Sozialreferentin Dorothee Schiwy setzt nun große Hoffnungen auf den neuen "Strategieprozess", der vor kurzem im Sozialausschuss des Stadtrats einstimmig beschlossen wurde. Dieser soll die strukturellen Lösungen bringen, die Akim-Mitarbeiter fordern. Schiwy will dafür alle zuständigen städtischen Referate an einen Tisch bekommen, um unabhängig von einzelnen Bars und Clubs das Lärmproblem anzugehen.

Viele Wirte helfen mit - so lang ihre Lokale offen sind

Vor allem das Planungs- und Baureferat sind ihr dafür wichtig. Bisher sage die Lokalbaukommission, "wenn vorher eine Gastronomie drin war, warum sollen wir nicht wieder eine Gastronomie genehmigen?" ergänzt Franziska Liegel, die bei Akim für die Müllerstraße zuständig ist und ständig im Dialog mit Wirten und Anwohnern steht. Ob sich daran in Zukunft etwas ändern wird? "Ich weiß noch nicht, wo es hingeht", sagt Kollegin Jüsten, deren Akim-Abteilung den neuen Strategieprozesse verantworten soll.

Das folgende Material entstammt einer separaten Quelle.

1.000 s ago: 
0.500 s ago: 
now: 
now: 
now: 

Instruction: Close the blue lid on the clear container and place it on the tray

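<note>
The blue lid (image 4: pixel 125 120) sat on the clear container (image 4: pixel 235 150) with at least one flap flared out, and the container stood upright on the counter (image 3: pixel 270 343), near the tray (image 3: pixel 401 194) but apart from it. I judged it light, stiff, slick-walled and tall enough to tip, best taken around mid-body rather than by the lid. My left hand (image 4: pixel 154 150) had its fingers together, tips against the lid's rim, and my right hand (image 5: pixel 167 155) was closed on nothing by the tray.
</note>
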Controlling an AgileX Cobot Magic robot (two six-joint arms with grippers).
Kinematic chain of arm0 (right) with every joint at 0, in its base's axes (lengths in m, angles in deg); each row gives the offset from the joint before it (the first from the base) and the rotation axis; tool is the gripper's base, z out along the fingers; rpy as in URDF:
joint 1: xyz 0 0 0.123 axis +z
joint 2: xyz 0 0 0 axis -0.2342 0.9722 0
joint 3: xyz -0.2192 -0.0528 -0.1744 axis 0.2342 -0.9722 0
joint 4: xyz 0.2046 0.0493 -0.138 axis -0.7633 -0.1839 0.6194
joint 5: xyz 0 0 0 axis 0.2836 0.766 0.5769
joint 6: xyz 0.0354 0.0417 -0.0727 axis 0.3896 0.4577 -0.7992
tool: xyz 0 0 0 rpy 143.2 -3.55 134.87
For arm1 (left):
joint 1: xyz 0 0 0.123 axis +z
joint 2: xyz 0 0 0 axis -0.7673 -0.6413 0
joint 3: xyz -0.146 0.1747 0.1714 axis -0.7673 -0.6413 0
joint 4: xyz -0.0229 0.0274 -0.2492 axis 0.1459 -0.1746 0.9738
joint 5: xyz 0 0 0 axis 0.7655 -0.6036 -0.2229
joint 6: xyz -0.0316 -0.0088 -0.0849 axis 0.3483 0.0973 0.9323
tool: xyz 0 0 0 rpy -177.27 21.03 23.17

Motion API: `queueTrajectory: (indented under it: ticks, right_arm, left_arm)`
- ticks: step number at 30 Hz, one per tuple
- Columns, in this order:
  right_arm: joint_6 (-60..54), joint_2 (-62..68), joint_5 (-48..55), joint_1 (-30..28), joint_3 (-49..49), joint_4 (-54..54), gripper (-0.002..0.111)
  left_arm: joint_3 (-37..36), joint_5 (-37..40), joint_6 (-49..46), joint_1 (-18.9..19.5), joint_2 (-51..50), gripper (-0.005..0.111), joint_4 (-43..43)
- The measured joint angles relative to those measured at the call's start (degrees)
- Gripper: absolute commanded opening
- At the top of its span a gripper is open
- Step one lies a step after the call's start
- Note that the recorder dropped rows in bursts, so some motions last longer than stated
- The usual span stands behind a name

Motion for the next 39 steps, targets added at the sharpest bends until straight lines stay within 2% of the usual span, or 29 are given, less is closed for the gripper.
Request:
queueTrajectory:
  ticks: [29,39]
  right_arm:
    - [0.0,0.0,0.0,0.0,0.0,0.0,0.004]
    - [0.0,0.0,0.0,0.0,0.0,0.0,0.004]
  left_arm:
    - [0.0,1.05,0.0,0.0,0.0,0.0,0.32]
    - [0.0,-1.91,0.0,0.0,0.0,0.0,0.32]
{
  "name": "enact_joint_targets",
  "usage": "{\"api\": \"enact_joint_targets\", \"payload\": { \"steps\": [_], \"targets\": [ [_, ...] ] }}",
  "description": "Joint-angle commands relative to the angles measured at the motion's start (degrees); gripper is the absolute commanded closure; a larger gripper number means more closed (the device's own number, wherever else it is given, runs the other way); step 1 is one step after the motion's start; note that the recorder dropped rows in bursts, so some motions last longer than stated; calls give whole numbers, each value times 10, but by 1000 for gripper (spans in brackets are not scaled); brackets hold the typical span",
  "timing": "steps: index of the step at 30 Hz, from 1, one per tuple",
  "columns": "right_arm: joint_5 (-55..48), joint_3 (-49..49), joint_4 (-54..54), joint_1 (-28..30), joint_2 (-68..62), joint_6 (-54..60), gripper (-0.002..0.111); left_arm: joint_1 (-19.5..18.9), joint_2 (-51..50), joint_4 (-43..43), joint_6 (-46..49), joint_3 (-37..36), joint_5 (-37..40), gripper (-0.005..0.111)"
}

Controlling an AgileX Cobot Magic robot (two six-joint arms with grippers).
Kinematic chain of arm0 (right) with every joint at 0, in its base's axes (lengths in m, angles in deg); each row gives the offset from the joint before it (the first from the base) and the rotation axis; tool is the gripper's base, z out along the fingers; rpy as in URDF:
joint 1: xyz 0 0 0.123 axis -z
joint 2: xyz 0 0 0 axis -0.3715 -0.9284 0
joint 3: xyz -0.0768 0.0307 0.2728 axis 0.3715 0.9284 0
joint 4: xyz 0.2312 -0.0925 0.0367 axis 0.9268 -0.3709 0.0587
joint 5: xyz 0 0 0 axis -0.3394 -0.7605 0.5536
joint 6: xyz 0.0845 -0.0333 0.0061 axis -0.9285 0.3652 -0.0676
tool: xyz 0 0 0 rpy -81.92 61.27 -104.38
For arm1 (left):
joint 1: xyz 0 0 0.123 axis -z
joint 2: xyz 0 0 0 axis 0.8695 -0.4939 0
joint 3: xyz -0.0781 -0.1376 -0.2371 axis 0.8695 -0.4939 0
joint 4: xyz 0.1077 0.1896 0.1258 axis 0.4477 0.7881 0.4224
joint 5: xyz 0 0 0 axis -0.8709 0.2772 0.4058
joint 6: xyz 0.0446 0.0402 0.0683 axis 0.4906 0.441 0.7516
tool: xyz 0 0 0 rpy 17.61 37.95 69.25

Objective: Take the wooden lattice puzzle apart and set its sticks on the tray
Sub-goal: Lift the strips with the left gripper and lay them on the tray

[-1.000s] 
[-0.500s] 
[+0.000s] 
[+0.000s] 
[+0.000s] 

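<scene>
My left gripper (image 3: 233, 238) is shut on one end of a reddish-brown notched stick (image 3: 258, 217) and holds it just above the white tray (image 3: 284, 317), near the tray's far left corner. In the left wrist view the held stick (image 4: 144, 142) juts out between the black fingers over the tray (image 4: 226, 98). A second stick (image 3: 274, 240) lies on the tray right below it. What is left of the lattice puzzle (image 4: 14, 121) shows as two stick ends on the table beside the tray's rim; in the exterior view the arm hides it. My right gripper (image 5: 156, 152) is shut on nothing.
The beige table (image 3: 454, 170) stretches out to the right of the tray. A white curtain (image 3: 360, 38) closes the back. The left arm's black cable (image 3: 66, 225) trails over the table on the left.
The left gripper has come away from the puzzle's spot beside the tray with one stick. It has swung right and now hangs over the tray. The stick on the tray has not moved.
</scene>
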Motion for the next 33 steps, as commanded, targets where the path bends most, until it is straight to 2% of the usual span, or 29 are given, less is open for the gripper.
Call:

Für Steve Kother dagegen ist die Sache klar: "Keine Neugenehmigungen mehr!" Denn auch wenn die Wirte inzwischen selbst einsehen, dass sie mithelfen müssen, dass die Müllerstraße nicht verkommt: Sobald die Lokale nachts schließen, haben auch sie keinen Einfluss mehr auf ihre Gäste, die oft auf der Straße weiterfeiern. Neben den Nachtschwärmern haben die Dialogprofis von Akim nun also eine zweite Zielgruppe, bei der sie für Verständnis werben müssen: die Münchner Stadtverwaltung.